[MATERIALS PROVIDED Boundary: Start]

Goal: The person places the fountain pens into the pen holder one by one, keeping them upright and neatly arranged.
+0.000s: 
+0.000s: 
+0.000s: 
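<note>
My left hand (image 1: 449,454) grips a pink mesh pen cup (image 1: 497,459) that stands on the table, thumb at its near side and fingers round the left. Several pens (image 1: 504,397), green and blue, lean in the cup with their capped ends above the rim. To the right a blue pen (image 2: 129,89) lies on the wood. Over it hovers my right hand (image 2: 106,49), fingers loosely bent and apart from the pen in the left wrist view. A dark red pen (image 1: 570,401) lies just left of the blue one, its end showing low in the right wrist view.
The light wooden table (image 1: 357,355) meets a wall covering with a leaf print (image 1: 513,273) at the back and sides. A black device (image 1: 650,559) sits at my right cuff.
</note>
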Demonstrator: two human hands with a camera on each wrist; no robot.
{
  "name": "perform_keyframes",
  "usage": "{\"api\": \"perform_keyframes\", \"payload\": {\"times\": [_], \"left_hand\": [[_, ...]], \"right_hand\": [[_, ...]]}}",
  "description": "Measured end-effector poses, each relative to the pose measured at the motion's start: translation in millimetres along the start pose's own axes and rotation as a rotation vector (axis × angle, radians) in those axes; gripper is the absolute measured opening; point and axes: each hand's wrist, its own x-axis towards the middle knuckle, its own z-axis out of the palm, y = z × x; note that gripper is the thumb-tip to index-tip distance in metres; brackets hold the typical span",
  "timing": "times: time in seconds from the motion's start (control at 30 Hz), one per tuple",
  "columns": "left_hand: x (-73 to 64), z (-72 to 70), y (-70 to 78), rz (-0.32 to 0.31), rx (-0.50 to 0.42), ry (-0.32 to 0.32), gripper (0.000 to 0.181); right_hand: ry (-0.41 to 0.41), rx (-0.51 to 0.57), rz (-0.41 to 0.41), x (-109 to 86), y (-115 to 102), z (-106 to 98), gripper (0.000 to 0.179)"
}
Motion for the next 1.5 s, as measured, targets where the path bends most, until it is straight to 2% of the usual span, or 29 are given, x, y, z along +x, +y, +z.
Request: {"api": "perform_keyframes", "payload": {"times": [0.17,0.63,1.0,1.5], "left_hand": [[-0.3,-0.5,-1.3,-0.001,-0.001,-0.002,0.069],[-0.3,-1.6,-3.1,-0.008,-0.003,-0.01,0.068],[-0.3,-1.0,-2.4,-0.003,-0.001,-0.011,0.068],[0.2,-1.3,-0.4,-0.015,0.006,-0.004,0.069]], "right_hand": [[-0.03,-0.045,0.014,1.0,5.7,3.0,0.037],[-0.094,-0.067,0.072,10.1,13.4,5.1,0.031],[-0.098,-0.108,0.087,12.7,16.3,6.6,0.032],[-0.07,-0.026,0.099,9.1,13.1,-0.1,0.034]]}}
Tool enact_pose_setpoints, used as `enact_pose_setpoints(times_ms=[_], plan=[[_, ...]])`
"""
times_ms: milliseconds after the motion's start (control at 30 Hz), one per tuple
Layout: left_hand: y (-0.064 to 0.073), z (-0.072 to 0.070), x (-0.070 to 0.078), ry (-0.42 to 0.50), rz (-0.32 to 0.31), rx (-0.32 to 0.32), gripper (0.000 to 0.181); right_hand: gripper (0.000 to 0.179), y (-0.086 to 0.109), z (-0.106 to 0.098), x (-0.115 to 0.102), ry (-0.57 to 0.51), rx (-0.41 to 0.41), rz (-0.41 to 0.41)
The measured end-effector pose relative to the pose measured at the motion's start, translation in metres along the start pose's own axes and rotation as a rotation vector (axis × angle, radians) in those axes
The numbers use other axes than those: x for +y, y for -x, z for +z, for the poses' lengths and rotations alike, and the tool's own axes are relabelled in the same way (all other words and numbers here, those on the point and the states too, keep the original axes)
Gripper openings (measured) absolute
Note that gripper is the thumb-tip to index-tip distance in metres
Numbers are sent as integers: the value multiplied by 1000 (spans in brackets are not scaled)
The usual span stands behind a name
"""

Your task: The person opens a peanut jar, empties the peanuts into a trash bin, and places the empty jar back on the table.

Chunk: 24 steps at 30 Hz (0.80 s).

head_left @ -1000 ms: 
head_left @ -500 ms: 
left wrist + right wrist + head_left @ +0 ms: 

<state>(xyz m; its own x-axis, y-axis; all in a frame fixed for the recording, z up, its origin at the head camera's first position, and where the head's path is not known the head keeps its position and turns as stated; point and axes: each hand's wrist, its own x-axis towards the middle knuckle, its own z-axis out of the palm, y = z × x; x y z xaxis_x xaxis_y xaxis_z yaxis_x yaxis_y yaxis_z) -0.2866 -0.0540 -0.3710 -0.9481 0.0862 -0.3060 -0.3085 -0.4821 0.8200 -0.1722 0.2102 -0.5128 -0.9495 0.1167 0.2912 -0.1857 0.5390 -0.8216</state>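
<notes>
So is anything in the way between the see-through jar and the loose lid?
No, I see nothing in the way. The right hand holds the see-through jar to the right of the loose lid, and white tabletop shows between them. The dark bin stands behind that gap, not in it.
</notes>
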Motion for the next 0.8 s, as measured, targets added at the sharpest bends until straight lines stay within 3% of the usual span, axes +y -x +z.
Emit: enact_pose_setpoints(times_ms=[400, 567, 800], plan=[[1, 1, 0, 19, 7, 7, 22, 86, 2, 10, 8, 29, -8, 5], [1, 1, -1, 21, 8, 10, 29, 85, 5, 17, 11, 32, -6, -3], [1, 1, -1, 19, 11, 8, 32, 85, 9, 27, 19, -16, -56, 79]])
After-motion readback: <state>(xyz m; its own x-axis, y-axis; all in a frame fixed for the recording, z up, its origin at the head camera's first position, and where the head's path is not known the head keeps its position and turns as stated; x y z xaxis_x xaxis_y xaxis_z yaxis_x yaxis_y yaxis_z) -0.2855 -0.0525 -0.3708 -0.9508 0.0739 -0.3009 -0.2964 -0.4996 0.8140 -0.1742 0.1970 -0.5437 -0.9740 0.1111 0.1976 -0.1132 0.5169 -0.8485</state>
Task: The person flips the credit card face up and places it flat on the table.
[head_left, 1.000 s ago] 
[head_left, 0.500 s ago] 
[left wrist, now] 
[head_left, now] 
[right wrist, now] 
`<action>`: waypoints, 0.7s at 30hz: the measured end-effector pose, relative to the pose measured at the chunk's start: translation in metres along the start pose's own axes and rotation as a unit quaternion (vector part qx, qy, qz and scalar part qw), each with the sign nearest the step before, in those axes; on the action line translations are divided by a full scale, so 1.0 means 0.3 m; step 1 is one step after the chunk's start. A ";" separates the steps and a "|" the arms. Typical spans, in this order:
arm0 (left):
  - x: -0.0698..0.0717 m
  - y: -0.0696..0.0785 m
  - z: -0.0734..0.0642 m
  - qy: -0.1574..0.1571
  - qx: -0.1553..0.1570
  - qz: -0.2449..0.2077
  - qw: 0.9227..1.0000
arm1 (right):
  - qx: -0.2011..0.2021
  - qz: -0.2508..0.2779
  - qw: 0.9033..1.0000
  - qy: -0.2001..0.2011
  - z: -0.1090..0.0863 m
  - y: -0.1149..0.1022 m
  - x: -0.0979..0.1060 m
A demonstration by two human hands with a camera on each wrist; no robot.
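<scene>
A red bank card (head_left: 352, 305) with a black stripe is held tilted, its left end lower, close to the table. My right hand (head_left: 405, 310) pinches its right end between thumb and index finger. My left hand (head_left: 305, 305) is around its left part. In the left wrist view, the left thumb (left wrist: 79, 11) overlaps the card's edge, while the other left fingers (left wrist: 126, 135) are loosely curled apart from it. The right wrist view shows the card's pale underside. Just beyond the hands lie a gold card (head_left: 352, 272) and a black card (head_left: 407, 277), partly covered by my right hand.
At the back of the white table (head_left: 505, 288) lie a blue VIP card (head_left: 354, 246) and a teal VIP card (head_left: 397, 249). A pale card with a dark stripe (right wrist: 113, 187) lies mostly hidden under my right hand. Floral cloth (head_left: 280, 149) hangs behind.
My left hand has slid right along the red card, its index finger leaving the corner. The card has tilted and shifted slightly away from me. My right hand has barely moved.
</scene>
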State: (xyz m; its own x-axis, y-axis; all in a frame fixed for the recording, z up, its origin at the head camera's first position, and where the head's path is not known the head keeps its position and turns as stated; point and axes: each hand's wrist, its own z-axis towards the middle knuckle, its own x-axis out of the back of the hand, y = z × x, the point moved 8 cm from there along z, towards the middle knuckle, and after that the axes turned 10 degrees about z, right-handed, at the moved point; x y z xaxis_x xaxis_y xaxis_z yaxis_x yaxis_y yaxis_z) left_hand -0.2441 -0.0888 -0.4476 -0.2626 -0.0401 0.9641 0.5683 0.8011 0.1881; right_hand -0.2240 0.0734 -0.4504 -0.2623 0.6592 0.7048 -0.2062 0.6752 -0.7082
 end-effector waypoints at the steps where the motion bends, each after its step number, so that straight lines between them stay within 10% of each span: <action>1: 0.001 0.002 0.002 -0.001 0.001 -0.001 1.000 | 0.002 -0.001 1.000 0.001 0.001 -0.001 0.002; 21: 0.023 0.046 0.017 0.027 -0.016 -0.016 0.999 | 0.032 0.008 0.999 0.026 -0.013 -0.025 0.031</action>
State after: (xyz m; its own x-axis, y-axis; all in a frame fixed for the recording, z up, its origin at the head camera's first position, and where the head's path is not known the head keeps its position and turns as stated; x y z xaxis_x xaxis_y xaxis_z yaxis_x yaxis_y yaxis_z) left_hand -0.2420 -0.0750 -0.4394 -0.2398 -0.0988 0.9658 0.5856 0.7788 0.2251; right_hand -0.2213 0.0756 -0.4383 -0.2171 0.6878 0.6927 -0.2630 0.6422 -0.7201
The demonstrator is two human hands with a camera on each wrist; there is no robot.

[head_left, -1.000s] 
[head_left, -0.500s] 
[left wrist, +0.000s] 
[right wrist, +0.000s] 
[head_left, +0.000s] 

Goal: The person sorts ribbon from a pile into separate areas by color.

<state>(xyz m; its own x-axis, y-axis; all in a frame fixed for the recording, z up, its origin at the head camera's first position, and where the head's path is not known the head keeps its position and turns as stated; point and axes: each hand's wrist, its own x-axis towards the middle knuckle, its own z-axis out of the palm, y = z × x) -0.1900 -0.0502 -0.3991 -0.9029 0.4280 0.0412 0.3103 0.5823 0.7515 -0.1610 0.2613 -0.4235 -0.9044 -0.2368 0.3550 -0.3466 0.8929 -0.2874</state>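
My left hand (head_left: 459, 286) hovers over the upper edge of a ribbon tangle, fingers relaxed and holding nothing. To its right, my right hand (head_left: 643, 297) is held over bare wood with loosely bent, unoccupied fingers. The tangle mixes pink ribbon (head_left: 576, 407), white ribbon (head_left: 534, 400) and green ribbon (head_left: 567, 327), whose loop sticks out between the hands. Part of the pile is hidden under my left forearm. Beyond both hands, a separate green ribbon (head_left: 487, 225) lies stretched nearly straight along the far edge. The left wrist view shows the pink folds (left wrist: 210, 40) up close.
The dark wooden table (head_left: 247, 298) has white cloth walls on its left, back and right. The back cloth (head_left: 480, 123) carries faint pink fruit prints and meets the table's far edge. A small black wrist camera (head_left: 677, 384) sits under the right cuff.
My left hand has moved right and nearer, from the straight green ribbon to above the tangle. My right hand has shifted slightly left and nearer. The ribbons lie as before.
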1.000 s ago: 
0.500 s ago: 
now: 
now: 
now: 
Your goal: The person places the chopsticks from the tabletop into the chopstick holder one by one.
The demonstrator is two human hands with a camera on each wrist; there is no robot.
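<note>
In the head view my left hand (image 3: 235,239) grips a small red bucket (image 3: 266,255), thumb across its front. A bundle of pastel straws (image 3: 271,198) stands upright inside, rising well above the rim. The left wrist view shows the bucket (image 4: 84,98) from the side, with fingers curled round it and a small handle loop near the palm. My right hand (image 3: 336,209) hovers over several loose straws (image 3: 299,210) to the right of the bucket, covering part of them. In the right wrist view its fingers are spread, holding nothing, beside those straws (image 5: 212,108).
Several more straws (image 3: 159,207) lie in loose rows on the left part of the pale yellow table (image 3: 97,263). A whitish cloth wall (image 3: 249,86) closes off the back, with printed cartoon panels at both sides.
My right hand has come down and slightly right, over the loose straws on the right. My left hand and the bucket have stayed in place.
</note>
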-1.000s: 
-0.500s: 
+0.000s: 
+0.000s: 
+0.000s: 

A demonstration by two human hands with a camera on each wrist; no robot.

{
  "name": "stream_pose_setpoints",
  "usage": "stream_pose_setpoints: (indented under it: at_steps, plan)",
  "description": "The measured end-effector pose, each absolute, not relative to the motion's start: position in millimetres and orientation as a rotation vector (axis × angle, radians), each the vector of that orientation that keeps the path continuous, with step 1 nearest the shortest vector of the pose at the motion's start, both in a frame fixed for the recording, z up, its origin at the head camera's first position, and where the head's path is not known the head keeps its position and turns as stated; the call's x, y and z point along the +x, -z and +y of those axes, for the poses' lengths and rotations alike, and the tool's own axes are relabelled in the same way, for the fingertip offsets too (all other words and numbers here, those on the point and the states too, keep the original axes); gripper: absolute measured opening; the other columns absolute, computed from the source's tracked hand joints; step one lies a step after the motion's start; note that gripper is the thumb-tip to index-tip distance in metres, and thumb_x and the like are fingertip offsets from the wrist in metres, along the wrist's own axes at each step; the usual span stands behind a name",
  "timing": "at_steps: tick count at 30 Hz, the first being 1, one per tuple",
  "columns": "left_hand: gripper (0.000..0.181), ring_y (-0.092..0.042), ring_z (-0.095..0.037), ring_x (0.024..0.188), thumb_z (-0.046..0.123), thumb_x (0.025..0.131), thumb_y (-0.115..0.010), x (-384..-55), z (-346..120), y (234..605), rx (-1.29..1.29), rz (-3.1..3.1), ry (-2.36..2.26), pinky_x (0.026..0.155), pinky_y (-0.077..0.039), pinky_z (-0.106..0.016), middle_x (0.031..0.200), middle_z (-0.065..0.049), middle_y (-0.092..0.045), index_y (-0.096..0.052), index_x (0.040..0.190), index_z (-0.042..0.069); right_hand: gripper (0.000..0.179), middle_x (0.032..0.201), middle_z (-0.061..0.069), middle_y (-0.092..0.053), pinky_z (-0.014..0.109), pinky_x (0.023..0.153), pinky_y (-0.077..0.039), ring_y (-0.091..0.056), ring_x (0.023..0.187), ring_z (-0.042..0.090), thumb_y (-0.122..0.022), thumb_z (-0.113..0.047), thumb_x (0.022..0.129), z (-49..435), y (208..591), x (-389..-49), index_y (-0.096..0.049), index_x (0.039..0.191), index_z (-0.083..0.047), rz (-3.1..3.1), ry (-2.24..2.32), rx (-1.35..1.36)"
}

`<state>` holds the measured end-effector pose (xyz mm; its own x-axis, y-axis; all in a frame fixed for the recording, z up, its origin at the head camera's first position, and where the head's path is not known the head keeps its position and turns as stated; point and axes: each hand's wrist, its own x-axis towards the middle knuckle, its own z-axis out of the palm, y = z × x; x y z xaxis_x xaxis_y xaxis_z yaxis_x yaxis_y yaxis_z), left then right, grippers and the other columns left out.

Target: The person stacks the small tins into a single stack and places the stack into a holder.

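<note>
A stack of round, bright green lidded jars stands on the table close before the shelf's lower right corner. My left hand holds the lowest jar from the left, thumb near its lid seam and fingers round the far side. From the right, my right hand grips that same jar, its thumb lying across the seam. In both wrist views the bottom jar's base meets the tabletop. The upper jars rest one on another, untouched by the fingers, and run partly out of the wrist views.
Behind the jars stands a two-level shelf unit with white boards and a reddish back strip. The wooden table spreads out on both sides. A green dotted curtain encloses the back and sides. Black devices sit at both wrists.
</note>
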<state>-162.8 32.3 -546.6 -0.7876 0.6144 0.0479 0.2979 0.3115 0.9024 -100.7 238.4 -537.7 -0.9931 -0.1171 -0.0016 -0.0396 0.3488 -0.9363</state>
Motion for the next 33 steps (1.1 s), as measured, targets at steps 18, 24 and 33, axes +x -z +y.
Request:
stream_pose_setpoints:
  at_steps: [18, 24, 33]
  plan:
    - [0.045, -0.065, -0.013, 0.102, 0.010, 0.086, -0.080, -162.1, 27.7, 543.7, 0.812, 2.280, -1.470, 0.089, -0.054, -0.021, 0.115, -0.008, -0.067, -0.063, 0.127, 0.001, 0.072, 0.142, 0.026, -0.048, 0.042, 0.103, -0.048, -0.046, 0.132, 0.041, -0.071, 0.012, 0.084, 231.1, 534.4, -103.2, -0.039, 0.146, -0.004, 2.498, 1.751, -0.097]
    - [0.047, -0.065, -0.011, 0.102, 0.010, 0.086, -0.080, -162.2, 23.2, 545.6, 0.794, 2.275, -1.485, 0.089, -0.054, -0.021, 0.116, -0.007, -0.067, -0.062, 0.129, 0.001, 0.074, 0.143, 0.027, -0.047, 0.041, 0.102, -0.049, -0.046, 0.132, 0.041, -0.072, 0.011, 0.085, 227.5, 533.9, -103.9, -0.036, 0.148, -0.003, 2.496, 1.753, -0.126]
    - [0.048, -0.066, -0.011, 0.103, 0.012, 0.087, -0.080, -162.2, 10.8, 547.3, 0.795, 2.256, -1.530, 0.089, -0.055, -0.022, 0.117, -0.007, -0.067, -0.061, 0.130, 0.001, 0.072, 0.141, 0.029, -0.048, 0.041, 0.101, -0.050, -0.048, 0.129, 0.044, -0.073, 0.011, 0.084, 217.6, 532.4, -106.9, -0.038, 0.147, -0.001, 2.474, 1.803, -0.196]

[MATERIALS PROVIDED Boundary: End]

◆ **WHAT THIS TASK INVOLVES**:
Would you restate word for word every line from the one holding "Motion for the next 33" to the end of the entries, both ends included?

◆ **THE ANSWER**:
Motion for the next 33 steps (1.1 s), as measured, targets at steps 18, 24 and 33, axes +x -z +y.
Request:
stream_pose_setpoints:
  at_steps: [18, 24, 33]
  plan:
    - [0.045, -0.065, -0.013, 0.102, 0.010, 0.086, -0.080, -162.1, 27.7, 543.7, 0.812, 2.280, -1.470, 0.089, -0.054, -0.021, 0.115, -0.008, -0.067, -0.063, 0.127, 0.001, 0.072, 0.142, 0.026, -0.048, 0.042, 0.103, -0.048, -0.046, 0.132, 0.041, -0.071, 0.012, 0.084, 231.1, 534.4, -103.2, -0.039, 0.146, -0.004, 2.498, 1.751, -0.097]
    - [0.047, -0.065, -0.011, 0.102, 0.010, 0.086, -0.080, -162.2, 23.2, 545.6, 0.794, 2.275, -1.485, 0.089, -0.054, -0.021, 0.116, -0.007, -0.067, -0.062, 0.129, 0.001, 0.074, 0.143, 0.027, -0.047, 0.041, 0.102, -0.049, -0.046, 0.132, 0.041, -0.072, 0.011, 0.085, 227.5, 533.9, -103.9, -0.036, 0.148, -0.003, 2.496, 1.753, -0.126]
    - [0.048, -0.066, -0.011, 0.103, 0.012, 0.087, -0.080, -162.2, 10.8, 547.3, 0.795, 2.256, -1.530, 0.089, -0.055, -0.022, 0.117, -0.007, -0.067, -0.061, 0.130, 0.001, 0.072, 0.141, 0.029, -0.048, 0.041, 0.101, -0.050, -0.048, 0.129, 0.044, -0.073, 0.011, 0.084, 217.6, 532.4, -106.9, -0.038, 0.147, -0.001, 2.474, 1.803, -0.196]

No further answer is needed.